Billionaire Seeks to Build Windowless Dorm In ‘Social and Psychological Experiment’

The University of California, Santa Barbara is preparing to spend $1.5 billion on a new 4,500-person student dorm designed by a billionaire mega-donor whose layout so closely resembles that of a prison a consulting architect resigned in protest, according to the Santa Barbara Independent. The architect likened it to a “social and psychological experiment with an unknown impact on the lives and personal development of the undergraduates the university serves” in his resignation letter.

The building in question is the planned Munger Hall on the university’s beachside campus, which the university’s website says “will fulfill visions for both UC Santa Barbara and the donor, Charles Munger,” a billionaire investor often described as Warren Buffet’s “right-hand man.” Munger has also financed the construction of graduate residences on the University of Michigan and Stanford campuses fashioned on his architectural ideas to promote collaboration and bonhomie, but those buildings are noteworthy for looking like normal upscale residential apartments.
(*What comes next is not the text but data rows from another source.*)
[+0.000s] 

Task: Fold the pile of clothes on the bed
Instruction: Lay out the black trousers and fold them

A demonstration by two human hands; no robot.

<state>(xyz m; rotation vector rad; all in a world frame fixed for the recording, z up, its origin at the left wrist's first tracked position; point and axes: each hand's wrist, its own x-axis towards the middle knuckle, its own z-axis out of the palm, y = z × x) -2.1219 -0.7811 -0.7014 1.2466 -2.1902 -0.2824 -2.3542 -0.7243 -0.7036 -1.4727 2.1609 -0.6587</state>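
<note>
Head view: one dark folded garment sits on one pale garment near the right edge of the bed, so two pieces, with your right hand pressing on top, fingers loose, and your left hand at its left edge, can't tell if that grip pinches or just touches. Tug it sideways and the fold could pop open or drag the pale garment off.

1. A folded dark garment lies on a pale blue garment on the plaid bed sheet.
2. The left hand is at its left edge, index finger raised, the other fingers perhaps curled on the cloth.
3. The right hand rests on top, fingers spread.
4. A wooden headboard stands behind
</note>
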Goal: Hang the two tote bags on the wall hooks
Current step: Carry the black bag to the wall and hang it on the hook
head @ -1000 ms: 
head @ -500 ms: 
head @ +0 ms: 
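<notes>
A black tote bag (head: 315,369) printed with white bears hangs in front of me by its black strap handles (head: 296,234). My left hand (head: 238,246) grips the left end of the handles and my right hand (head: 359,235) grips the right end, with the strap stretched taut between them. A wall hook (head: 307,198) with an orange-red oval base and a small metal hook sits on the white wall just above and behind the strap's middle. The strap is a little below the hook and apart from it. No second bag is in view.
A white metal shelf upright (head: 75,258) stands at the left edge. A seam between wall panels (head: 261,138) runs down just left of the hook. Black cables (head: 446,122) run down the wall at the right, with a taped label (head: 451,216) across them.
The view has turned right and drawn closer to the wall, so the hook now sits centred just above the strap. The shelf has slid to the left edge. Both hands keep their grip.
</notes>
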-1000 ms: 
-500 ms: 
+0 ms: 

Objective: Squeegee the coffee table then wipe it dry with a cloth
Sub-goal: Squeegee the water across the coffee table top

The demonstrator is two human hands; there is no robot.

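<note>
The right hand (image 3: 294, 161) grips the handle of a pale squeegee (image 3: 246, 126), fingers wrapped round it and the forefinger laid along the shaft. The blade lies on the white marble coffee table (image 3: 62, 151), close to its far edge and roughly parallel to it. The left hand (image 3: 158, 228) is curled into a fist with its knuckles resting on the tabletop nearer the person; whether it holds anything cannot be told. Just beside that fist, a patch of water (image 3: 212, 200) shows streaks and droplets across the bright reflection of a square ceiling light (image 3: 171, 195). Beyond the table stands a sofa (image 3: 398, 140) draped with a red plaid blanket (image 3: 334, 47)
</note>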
Do you have any information on Munger Hall or Charles Munger’s other architectural work? Contact Aaron Gordon at

The vision Munger Hall is fulfilling is alternately described two ways, depending on who is doing the talking. The universities that take his money—on condition they use it to build his designs to his exacting specifications, as he reportedly considers himself an amateur architect—describe such projects as having “A focus on providing ample interactive spaces for students” and “Minimizing costs by maximizing the number of beds on a given site, employing the concept of repeatability…” 

But, it seems, when most people hear about this design, they think of one word: Prisons.

Floor Plan

Proposed floor plan of Munger Hall. Credit: UCSB

According to the Independent, 94 percent of dorm rooms in Munger Hall will be tiny, windowless pods that open onto a central common area. And it will stuff so many students into such a small space that Dennis McFadden, the architect who resigned from the university’s review committee, said in his resignation letter it “would qualify as the eighth densest neighborhood on the planet, falling just short of Dhaka, Bangladesh.” McFadden said the university had provided no justification for ignoring established research that natural light and views of the outdoors are vital to healthy living, except to say they were bound to Munger’s vision.

“The goal,” UCSB’s website states, “is to build a transformational prototype for world class student housing that attracts the best students.” Surely, a design that doesn’t immediately make everyone think of the word “prison” is not the best way to accomplish that goal.